Prosumer and Steffi were listed to do a long back-to-back set from 13h00 to 20h00, but that was complicated a bit by the fact that Steffi appeared to be drunk and/or very high. She still managed to beatmatch occasionally and she was certainly able to manipulate the mixer to play with the levels, but in the end Prosumer did the lion’s share of the mixing. Their set started off a bit too mellow and heavy on the vocal-house, but by about 14h00 or so things started to get pretty good and for at least a couple of hours I was having a fantastic time. I appreciated that there was a bit of alternation between more housey minimal tracks and straight-ahead techno-minimal tracks. But also, I think I was impressed by skill of both Prosumer and Steffi to manipulate the EQ levels to create climaxes and breakdowns and to otherwise give shape to the set.

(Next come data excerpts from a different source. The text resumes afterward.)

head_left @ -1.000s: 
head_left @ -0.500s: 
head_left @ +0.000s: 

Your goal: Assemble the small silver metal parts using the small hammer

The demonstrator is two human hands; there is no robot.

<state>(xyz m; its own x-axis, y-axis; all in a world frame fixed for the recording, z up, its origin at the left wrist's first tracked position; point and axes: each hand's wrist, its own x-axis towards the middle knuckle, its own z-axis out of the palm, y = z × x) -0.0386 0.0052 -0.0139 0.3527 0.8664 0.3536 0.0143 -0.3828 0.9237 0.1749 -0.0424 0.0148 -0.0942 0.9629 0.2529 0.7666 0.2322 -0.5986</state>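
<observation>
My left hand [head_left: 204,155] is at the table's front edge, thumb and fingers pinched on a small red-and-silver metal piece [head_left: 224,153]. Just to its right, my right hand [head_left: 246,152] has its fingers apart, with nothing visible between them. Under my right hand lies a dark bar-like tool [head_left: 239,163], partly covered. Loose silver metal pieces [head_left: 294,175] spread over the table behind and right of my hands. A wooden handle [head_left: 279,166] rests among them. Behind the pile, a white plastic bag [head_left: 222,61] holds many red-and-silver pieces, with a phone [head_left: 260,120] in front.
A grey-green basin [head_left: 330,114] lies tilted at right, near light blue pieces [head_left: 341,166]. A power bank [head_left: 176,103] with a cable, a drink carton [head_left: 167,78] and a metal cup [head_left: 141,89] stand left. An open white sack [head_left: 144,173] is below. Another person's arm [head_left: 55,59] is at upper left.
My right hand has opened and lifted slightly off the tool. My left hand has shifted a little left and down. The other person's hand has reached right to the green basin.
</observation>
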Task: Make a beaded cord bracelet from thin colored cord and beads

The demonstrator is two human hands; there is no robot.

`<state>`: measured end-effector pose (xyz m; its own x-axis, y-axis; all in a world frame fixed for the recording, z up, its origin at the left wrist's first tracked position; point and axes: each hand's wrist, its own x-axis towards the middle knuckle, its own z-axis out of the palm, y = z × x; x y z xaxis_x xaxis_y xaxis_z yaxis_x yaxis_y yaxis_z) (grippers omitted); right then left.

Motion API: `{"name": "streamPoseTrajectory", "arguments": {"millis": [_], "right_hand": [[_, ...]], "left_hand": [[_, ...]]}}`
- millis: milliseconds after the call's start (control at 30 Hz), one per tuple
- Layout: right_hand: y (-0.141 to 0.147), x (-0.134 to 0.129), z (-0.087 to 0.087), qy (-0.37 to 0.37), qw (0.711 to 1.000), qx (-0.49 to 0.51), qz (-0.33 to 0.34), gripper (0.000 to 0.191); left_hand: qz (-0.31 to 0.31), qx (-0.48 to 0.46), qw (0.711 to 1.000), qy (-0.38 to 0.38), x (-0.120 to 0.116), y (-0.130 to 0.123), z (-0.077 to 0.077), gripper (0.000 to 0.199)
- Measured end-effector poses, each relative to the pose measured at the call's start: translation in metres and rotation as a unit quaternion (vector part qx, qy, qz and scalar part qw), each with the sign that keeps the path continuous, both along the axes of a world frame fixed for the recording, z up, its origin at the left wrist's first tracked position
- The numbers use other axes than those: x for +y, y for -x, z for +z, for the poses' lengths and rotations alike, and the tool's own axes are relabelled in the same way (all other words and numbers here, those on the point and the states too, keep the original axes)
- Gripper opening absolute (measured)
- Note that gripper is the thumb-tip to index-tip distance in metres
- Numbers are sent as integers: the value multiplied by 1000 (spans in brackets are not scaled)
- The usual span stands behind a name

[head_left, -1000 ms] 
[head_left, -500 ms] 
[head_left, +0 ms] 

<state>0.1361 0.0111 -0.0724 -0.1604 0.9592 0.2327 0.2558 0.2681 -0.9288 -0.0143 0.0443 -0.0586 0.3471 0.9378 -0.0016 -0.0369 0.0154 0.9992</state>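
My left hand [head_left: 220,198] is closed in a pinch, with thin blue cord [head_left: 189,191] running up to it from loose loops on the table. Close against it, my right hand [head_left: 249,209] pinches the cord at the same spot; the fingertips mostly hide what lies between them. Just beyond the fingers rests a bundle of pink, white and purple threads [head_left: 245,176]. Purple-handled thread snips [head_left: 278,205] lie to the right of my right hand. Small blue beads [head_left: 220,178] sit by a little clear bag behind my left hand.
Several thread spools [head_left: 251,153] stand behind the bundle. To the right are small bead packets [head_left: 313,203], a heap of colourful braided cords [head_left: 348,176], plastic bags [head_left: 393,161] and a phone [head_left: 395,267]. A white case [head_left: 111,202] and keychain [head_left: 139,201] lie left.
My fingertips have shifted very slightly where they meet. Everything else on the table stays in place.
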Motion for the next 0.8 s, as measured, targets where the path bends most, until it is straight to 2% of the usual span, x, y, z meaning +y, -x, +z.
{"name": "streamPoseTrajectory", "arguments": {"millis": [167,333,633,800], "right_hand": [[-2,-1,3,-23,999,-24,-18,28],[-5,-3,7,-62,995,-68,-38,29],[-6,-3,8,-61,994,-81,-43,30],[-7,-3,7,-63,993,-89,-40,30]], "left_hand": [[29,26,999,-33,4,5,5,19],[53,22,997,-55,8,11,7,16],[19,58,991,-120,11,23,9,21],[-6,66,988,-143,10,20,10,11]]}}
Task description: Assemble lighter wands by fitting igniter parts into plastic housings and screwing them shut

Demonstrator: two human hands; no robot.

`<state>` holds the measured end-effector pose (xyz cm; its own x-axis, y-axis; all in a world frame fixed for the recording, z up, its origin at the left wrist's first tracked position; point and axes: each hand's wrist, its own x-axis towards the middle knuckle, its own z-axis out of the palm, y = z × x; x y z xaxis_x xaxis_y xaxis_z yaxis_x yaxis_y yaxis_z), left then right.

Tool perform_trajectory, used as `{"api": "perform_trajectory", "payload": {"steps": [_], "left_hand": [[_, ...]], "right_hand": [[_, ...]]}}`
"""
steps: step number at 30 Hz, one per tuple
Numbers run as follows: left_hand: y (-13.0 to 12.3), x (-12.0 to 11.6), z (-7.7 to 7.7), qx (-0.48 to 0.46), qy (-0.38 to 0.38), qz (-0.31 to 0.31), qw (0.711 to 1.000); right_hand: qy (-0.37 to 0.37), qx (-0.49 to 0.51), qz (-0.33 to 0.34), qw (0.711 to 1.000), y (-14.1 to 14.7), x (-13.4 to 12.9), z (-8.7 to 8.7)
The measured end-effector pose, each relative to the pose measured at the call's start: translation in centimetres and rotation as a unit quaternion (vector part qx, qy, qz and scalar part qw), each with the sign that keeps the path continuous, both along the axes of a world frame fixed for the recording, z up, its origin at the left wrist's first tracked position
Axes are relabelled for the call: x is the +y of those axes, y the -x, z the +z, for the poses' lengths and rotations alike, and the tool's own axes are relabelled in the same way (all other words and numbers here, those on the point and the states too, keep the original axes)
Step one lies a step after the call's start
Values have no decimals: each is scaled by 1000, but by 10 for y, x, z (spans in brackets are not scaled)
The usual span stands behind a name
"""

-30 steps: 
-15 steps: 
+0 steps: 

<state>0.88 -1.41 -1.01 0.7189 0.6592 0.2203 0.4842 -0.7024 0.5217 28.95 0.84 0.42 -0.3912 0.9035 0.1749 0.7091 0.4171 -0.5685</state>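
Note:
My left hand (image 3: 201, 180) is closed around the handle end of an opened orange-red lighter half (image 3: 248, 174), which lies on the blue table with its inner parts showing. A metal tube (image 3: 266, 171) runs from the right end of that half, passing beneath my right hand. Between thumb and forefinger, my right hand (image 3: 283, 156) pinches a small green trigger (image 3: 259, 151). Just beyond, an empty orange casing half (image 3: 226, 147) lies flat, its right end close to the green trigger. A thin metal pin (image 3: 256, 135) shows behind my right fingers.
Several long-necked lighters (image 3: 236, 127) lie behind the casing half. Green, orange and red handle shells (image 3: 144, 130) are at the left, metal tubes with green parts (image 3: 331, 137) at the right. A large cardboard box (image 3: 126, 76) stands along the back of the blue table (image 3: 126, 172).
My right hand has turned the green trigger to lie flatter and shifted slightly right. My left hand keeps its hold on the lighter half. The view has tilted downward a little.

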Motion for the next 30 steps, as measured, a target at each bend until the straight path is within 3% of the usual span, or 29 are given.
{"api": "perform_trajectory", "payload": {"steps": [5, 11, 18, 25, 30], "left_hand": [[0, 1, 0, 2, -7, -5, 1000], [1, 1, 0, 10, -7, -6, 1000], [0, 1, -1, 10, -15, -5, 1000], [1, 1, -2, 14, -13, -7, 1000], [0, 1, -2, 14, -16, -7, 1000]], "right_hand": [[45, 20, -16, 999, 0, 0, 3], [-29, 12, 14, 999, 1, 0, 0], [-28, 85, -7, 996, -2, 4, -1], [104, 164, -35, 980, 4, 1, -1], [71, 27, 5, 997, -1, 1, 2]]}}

Meanwhile, down in the Berghain room since about 9h00, Monika Kruse was giving a marathon, 8-hour set. I would head down every once in a while to check it out, but I rarely stuck around for longer than 20 or 30 minutes. Her mixing was flawless, her demeanor was always very self-controlled and professional, and her selection was definitely appropriate for the Berghain room, but I find the typical sound of that room a bit too heavy-handed and pounding, and so I was having the same problem’s with Kruse’s set. Very well done, but just not as fun for me as the sound in Panorama Bar.

Nonetheless, Kruse gets major props from me for dropping that remix of Laurie Anderson’s “O Superman,” which came out relatively recently. It was remixed first by Booka Shade and M.A.N.D.Y., and then re-remixed by various other DJs on the release (on Get Physical Music). The remix I heard that night was the Reboot 20 Cubans remix, methinks. Anyway, it was great.

So by 20h00, nd_baumecker started his set up in Panorama Bar. Bob and Donna had just left, and Janine and her friend were about to leave as well. Nonetheless, I kept going for a little while longer to hear the first hour of his set (which was excellent but just a bit harder than I normally like) and then threw in the towel at 21h00. Considering that I had started my night with drinks at Fantômette’s place at 20h00 the previous day, I was feeling pretty proud of my marathon partying. I didn’t quite make it to the closing of Berghain (which can run as late as midnight Sunday), but I did pretty well for myself.

The ride back home on transit felt very long and just a bit painful (24 hours of dancing will do that to you), but it just made things feel all the better when I finally got home. I took a shower before even approaching the bed, and I also made myself a few eggs and a bit of tea. Essen ist wichtig! And so, at about 22h00 Sunday night, I went to bed at a “normal” hour, having not slept at all the night before.